Certainly not. And the only choice we have is heuristics. Heuristic is an
euphemism for saying that it cannot work.

Thanks,

tglx


Re: [PATCH 2/2] sched: cpufreq: use rt_avg as estimate of required RT CPU capacity

2016-09-02 Thread Juri Lelli
On 01/09/16 14:48, Steve Muckle wrote:
> On Wed, Aug 31, 2016 at 06:00:02PM +0100, Juri Lelli wrote:
> > > Another problem is that we have many semi related knobs; we have the
> > > global RT runtime limit knob, but that doesn't affect cpufreq (maybe it
> > > should)
> > 
> > Maybe we could create this sort of link when using the cgroup RT
> > throttling interface as well? It should still then fit well once we
> > replace the underlying mechanism with DL reservations. And, AFAIK, the
> > interface is used by Android folks already.
> 
> I'm not sure how the upper bounds can be used to infer CPU frequency...
> On my Nexus 6p (an Android device), the global RT runtime limit
> seems to be set at 950ms/1sec, the root cgroup is set to 800ms/1sec, and
> bg_non_interactive is set at 700ms/1sec.
> 

Right, unfortunately. Still too coarse grained (as Thomas is also saying
in his last reply, if I read it correctly). Doesn't pay off the added
complexity I'm afraid.


Re: [PATCH 2/2] sched: cpufreq: use rt_avg as estimate of required RT CPU capacity

2016-09-02 Thread Thomas Gleixner
On Wed, 31 Aug 2016, Peter Zijlstra wrote:
> On Wed, Aug 31, 2016 at 06:28:10PM +0200, Thomas Gleixner wrote:
> > > That is the way it's been with cpufreq and many systems (including all
> > > mobile devices) rely on that to not destroy power. RT + variable cpufreq
> > > is not deterministic.
> > > 
> > > Given we don't have good constraints on RT tasks I don't think we should
> > > try to strengthen the semantics there. Folks should either move to DL if
> > > they want determinism *and* not-sucky power, or continue disabling
> > > cpufreq if they are able to do so.
> > 
> > RT deterministic behaviour is all about meeting the deadlines. If your
> > deadline is relaxed enough that you can meet it even with the lowest cpu
> > frequency then it's perfectly fine to enable cpufreq. The same logic applies
> > to C-States.
> > 
> > There are a lot of RT systems out there which enable both. If cpufreq or
> > c-states cause a deadline violation because the constraints of the system 
> > are
> > tight, then people will disable it and we need a knob for both.
> > 
> > Realtime is not as fast as possible. It's as fast as specified.
> 
> Sure, problem is of course that RR/FIFO doesn't specify anything so the
> users are left to prod knobs.

I know :(
 
> Another problem is that we have many semi related knobs; we have the
> global RT runtime limit knob, but that doesn't affect cpufreq (maybe it
> should) and cpufreq has knobs to set f_min and f_max, which again are
> unaware of RT anything.
> 
> So before we go do anything, I'd like input on what is needed and how
> things should tie together to make most sense.

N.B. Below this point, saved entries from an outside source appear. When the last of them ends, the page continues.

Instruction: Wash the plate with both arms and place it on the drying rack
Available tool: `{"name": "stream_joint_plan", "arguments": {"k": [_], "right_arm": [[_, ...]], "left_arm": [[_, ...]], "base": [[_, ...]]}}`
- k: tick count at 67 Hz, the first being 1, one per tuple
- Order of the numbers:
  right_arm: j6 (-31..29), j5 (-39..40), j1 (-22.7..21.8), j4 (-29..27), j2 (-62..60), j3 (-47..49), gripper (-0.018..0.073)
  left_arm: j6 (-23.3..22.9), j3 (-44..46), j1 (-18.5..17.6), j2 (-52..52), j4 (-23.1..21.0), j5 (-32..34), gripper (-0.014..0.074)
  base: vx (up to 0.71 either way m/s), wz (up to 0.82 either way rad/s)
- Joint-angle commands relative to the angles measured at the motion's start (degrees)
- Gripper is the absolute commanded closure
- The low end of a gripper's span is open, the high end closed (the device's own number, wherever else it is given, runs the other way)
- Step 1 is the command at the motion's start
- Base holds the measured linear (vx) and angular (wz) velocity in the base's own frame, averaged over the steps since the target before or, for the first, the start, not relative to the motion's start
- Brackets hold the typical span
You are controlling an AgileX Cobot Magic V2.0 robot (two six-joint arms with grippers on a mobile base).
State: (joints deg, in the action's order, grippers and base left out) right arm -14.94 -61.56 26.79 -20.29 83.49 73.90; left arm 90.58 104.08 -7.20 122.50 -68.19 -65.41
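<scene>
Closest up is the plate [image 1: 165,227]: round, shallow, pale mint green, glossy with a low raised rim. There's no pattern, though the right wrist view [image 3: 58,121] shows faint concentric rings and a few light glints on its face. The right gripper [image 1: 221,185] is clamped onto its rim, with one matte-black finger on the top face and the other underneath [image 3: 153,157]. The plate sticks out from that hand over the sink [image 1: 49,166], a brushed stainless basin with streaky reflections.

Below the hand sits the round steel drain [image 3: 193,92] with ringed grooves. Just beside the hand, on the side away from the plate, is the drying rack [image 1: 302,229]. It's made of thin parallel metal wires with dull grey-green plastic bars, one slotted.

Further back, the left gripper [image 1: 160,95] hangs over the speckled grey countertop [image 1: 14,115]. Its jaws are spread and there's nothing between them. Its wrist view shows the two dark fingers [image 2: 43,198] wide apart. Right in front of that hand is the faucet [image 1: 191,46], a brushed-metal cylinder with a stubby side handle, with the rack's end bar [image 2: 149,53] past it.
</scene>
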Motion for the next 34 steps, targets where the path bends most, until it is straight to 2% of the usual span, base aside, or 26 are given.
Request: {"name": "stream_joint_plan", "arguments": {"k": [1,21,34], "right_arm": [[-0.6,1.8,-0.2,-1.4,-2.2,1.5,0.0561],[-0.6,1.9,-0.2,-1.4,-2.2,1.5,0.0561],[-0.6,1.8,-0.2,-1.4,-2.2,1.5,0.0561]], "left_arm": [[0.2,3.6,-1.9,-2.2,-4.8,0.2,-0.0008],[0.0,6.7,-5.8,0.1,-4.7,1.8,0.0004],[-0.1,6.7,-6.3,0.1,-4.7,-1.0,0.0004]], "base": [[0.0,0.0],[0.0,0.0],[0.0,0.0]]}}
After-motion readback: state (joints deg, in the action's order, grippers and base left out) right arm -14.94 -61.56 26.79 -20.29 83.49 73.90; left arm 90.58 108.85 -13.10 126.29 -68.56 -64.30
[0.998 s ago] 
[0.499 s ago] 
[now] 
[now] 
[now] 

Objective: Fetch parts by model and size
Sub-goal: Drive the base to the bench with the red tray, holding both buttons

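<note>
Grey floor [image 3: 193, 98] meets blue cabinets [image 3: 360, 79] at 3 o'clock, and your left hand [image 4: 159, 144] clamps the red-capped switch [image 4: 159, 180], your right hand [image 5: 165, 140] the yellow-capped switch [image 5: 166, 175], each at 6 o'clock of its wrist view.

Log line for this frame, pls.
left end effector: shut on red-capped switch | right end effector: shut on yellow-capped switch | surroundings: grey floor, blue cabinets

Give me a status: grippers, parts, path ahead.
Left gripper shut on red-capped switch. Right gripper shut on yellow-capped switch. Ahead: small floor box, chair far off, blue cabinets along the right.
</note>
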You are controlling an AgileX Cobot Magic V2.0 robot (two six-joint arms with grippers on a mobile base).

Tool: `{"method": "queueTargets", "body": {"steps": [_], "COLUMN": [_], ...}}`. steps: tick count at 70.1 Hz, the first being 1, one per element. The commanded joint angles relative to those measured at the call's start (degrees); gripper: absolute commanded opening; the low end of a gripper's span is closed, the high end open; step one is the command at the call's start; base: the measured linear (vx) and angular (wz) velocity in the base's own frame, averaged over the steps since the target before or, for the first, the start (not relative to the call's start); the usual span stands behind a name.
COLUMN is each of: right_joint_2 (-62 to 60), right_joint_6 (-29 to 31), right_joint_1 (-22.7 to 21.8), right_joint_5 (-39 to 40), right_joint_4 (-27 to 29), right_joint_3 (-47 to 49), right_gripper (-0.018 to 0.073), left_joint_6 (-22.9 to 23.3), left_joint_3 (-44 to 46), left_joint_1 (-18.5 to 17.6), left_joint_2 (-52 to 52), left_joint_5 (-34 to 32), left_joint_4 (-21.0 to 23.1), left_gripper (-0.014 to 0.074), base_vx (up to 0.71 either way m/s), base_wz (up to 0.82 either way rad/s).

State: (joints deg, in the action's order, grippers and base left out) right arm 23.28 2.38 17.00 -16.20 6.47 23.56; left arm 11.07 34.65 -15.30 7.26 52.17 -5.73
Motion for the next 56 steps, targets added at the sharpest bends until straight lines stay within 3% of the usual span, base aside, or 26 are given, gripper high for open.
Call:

RT systems and especially RR/FIFO driven ones need a lot of specific tuning
and configuration. I doubt that we can do anything except lousy heuristics
which will end up being wrong for most use cases.

In the DL case we certainly can do informed decisions, but for the RR/FIFO
case the global RT runtime limit is just a too big hammer which shouldn't be
abused for calculating cpufreq limits.

I think that we should concentrate on DL and make it work very well and just
leave the rest of the RT folks with rather simplistic knobs (i.e. on/off/hard
limits). That will force people who have RT _and_ power constraints to think
harder about their system design and eventually make them move over to DL.

Thanks,

tglx


Re: [PATCH 2/2] sched: cpufreq: use rt_avg as estimate of required RT CPU capacity

2016-09-01 Thread Steve Muckle
On Wed, Aug 31, 2016 at 06:00:02PM +0100, Juri Lelli wrote:
> > Another problem is that we have many semi related knobs; we have the
> > global RT runtime limit knob, but that doesn't affect cpufreq (maybe it
> > should)
> 
> Maybe we could create this sort of link when using the cgroup RT
> throttling interface as well? It should still then fit well once we
> replace the underlying mechanism with DL reservations. And, AFAIK, the
> interface is used by Android folks already.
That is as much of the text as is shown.